While fair-weather fashionistos might mourn the passing of summer, any man who truly loves clothes looks forward to winter. There are more chances to wear the best garms (and more of them at once), but unfortunately that means there are also more chances for things to go awry.
As we get ready to hurtle headlong into the eye of the storm, We have grimly compiled 10 of the worst winter style mistakes. (Onesies should go without saying.) Think of it as your sartorial naughty list and make a resolution never to commit any of them.
More often an afterthought than a finishing touch to a harmonious outfit, hats strike more wrong notes than carol singers. A trapper can look fierce with a plaid shirt and jeans, but will be wildly inappropriate as part of a tailored look. Similarly, a flat cap may fly with beefy tweeds, but not with refined wools.
Your safest and most versatile bet is a plain, neutral-coloured beanie that’s generous enough to cover your ears but not so oversized that you could be mistaken for a Smurf.
NB. A bobble or pom-pom can be light-hearted; it can also make you look like a man-child.
You can spot them a mile off: draping like cardboard, cut from a manmade material with all the thickness and textural interest of a Rizla paper and fastened with waiting-to-snap plastic buttons.
A quality overcoat is worth saving up for, because you’ll wear it all the time and besides, it’s the only part of your painstakingly constructed outfit that most people will see. Even if you’re not blessed with a generous budget, you don’t have to spend a fortune: there are some great, reasonably priced options on the high street.
Unfortunately, there are also some not-so-great ones, which should be avoided at all costs.

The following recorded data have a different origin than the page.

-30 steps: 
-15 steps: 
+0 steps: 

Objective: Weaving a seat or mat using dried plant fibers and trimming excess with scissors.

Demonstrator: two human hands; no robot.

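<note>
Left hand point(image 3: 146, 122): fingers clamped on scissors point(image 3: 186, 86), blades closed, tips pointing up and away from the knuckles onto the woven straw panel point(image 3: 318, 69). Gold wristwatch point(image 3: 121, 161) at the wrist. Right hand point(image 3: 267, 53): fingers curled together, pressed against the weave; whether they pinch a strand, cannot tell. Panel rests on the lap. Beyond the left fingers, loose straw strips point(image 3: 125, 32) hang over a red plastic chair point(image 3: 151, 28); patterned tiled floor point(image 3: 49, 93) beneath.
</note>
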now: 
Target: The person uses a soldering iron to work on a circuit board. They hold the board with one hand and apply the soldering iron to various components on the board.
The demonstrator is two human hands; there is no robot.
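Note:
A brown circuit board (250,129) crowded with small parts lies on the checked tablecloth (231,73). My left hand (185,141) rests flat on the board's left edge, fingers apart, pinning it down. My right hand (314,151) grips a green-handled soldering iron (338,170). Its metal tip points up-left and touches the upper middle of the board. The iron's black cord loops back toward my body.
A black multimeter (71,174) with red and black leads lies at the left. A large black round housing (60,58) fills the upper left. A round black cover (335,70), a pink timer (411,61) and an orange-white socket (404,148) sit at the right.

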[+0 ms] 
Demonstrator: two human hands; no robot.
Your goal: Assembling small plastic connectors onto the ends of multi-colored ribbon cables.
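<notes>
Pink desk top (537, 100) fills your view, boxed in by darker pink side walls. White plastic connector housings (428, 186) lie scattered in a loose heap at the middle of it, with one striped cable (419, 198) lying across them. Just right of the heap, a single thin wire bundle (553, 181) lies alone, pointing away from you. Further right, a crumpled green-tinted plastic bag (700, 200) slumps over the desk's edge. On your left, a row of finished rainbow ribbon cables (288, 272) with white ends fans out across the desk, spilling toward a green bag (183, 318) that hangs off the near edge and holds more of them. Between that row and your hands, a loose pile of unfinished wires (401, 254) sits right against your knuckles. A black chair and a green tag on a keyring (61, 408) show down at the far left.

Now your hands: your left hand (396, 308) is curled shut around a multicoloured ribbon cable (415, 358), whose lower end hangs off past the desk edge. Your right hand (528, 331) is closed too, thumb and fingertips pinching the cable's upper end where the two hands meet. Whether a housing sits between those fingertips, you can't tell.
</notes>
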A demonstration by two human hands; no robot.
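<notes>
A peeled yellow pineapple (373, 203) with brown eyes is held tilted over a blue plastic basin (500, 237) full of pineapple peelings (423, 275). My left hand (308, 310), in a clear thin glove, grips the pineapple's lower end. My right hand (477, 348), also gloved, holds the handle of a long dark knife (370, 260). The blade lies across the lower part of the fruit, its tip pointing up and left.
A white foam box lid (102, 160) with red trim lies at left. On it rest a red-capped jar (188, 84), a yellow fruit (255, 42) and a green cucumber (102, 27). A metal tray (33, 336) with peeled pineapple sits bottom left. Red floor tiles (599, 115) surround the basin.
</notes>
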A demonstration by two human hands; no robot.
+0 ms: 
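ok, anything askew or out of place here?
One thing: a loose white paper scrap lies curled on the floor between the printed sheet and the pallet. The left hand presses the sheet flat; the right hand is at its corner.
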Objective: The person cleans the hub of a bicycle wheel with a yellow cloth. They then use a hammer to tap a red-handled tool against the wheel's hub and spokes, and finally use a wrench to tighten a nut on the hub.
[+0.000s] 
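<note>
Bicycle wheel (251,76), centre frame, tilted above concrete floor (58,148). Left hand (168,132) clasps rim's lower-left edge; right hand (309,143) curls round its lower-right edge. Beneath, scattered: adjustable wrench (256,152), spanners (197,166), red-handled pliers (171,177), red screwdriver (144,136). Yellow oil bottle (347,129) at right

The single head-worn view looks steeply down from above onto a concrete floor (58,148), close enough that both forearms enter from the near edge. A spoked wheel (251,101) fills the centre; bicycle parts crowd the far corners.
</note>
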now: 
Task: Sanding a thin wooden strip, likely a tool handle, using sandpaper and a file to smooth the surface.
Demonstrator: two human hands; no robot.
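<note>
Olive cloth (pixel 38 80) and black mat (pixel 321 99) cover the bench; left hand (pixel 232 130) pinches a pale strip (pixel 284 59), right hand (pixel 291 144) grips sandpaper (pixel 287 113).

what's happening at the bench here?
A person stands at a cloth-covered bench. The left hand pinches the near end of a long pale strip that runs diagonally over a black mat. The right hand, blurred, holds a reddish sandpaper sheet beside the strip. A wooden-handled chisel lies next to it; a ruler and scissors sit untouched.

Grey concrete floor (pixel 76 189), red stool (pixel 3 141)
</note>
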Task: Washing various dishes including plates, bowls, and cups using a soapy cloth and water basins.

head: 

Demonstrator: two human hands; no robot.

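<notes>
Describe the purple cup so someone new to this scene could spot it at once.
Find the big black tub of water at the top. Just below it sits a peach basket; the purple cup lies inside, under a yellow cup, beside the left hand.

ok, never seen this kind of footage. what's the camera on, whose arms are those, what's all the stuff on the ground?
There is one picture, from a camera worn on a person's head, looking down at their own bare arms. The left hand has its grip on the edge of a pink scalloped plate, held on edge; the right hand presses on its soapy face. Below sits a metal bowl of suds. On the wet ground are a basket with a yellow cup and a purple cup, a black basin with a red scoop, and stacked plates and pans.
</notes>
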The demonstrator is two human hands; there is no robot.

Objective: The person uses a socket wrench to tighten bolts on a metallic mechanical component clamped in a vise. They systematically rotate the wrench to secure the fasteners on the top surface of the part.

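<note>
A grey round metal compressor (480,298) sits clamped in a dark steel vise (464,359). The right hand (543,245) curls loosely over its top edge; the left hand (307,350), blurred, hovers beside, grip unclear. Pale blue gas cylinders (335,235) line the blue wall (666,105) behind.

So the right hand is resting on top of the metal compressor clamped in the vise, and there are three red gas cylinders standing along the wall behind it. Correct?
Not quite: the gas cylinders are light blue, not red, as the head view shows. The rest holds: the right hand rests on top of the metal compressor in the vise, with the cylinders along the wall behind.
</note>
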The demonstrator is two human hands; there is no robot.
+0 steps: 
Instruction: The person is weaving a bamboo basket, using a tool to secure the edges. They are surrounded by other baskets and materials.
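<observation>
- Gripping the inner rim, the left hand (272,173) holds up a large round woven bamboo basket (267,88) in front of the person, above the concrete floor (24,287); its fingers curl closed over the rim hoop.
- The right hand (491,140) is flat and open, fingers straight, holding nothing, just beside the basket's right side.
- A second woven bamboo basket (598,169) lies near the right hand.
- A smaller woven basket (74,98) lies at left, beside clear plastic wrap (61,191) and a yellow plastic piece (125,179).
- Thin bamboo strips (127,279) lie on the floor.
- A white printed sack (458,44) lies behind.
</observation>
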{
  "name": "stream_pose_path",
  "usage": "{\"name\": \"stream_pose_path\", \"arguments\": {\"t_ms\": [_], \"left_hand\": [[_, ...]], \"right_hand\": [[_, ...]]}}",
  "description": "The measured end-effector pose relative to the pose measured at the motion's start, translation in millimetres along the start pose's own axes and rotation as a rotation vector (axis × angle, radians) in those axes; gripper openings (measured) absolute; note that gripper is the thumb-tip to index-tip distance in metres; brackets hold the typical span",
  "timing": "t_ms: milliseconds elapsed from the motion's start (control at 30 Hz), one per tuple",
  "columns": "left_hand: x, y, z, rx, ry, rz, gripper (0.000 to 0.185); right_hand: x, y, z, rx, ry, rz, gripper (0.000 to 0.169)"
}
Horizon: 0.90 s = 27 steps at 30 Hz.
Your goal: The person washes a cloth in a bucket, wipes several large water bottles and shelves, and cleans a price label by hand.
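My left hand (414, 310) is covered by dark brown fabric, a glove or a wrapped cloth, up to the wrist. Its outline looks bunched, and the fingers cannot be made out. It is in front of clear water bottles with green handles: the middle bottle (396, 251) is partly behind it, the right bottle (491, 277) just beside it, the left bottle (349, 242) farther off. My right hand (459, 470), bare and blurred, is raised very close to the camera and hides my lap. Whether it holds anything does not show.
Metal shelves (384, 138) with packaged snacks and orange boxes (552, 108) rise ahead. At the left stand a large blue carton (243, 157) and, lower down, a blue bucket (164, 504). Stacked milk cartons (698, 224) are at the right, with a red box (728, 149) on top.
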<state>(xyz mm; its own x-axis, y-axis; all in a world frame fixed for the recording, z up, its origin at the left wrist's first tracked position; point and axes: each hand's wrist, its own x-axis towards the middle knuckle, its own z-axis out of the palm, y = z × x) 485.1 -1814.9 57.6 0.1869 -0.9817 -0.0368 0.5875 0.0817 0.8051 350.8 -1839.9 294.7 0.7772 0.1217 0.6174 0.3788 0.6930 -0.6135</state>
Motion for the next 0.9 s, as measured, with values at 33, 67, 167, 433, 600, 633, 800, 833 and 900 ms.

Peak or no, it’s hard to argue with the logic of some additional ‘chinsulation’. Until, that is, you let it get so overgrown and dry that it resembles something used to line a rabbit hutch.
As a rule of thumb, you should be trimming your facial hair every two to three weeks, or paying a barber to do it for you. Maybe even use that moisturising, scented beard oil that Santa brought you. (Take the hint.)
There is a fine line, of course. The only thing worse than an out-of-control beard is one that has been trimmed to the point of looking glued – or drawn – on.
These are literally and metaphorically pointless unless your objective is to look like you’re operating a network of Dickensian pickpockets.
Fingerless gloves don’t even keep you properly warm. You might think that the name derives from their design, but they’re actually so called because when you inevitably get frostbite, your cold, blackened digits will fall off, like charred pigs in blankets.
Here’s a tip to replace the ones that you just lost: buy some proper wool or leather gloves that cover your whole hands. Or have one of your street urchins steal a pair from somebody more sensible than you.
The word ‘puddling’ is typically used in a menswear context to refer to the phenomenon of your legwear collecting on the top of your shoes: a sign that you need to take things up with your tailor.
In wet, wintry weather, it takes on a new and scarcely less vibe-killing meaning: when your trews are so long that they cover the heel of your shoes and dip in the puddles as you walk.
This is not a good look, not to mention grossly unhygienic. If your jeans get any more infested with bacteria, they’ll stand up and walk to the washing machine by themselves.
Related to the above fail, except the puddle is on your crotch, and you look like you’ve wet yourself.
There are many advantages to the athleisure revolution, but wearing light-coloured sweats in rain is not one. It’s like God Himself has splashed back on you, necessitating the need to spend half an hour in a public toilet with the hand dryer directed at your genitals.
If you can’t bring yourself to swap your shopping bag tuxedo for a Texan (i.e. denim) one, then at least opt for a darker colour like black or navy that won’t show damp patches quite so visibly.
The humble umbrella is not the sexiest precaution to take against the elements, especially if you spend $5 on a plastic canopy that almost immediately breaks or gets lost.
Budget brollies are a false economy of Ponzi scheme proportions. Think how many times you’ve effectively poured $5 down the drain over the years. Chances are you’re probably most of the way to making it rain on a decent, wooden-handle umbrella that won’t turn inside out at the slightest breeze.
In summer, a flash of naked ankle says ‘louche’; in winter, it says ‘pretentious try-hard’. If you don’t want to increase the already high odds of your close relatives buying you socks for Christmas, then put it away.
As well as looking daft, releasing the mankle out of season is highly impractical, and can play havoc with your ability to thermoregulate. As with your wrists, there are a lot of blood vessels near the surface of the skin at your ankles: exposing them to a polar vortex will send the temperature of your claret tumbling. You won’t look cool, but you will feel it.
This covers a multitude of sins including but is by no means restricted to canvas trainers, plimsolls, and espadrilles…basically, anything that isn’t remotely waterproof. Even if it looks dry, you will get caught in a downpour and you will develop trench foot.
On the plus side, you probably won’t make this mistake very often, because your shoes will be trashed quicker than an unwanted gift.
Practicality aside, summer-appropriate shoes also tend to be slimmer in profile, and thus lacking the requisite heft to balance out the top half of your layered-up winter silhouette. It is bulking season, after all.